Creators: Amanda Coogan, Lianne Quigley, Alvean Jones, Breda O’Grady, Valerie Moore, and Paula Clarke
Director: Amanda Coogan
Reviewer: Sarah Hoover
Live art that both illuminates and challenges is based in intentionality. From the moment the audience walks into the Peacock box office for Amanda Coogan’s Talk Real Fine, Just Like a Lady, we are guided by kind hands into a way of communicating which incorporates multiple texts, multiple media, and a shared sense of presence pulling together past, present and future. Entirely unpacking this performance devised with the Dublin Theatre of the Deaf from Teresa Deevy’s work would take multiple viewings and multiple pages.

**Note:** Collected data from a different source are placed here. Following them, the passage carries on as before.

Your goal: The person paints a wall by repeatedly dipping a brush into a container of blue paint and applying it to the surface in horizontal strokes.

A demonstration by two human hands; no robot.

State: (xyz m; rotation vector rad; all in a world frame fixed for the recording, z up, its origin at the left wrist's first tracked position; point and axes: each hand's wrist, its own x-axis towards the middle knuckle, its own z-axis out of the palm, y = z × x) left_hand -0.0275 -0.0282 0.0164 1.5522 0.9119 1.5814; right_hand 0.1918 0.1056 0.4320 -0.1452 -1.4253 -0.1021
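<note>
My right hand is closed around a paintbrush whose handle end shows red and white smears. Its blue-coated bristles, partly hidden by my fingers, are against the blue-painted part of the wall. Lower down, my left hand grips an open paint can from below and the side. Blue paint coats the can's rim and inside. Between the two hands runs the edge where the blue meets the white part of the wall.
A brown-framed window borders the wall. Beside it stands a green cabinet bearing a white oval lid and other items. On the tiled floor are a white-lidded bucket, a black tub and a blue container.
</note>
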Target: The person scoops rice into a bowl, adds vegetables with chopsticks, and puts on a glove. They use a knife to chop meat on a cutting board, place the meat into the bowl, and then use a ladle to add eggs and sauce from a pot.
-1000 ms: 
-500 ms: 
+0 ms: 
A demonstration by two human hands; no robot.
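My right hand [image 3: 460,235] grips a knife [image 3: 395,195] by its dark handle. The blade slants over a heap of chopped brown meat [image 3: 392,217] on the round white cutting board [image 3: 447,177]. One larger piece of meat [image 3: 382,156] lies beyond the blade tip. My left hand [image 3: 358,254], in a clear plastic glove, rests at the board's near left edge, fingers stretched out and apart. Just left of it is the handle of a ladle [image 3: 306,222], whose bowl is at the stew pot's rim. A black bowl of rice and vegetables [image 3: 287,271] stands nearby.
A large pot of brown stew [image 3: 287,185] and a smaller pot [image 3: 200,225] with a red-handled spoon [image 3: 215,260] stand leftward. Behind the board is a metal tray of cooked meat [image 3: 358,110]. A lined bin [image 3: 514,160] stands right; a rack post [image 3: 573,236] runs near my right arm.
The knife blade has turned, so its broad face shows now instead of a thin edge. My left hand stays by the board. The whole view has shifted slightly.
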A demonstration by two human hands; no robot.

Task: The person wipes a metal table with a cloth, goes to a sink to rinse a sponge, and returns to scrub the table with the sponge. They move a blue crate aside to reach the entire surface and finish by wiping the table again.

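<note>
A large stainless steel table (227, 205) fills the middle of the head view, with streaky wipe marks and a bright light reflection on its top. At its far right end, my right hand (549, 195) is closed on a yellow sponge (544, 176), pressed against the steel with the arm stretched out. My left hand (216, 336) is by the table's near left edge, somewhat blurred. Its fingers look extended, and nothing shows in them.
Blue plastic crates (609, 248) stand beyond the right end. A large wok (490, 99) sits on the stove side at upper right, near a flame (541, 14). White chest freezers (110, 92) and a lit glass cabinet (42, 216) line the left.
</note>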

Poking our heads out from under the audience-covering skirts of the disapproving Mrs. Marks (played by Lorraine Creed, Valerie Moore and Ann O ‘Neill seated on stools above us) we witness a minimalist ballet originating with Irish Sign Language. As in any performance, understanding more of the context (such as the womens’ ISL taught to strictly segregated groups in the 1930s) would no doubt add to its depth, but this reviewer remained fascinated with the variety and eloquence of expression in the delicacy of hand movement, shapes created by fingers, faces and arms, the violence or gentleness of gesture, and the flavors added to unison or separate sequences performed by each individual “Annie”, also planted in the audience space: Paula Clarke, Alvean Jones, Breda O’Grady, Lianne Quigley and Coogan herself. Their placement within the audience, connected to us by the gauze skirts so that movement somewhere brought ripples everywhere, emphasizes the ways in which deaf culture is both within and separate from hearing culture. Likewise the layers of multimedia reference this sometimes invisible intermixing. Screen projections include the writing and unwriting of Padraic Collum’s poem A Drover, a sound score based on Beethoven by Áine Fay rumbles through the space, an enunciated duet sonically fades into Paula Clarke’s breathily performed solo while triumphant backlighting silhouettes her like an opera star.
The performance also points to the ongoing repression of deaf culture. Clarke’s beautiful solo is broken by hairbrushes wielded to encumber her, and the final projection – of a protest in support of state recognition of the still-unrecognised Irish Sign Language – leaves us in no doubt that this text “on the body” (Coogan) is still underappreciated.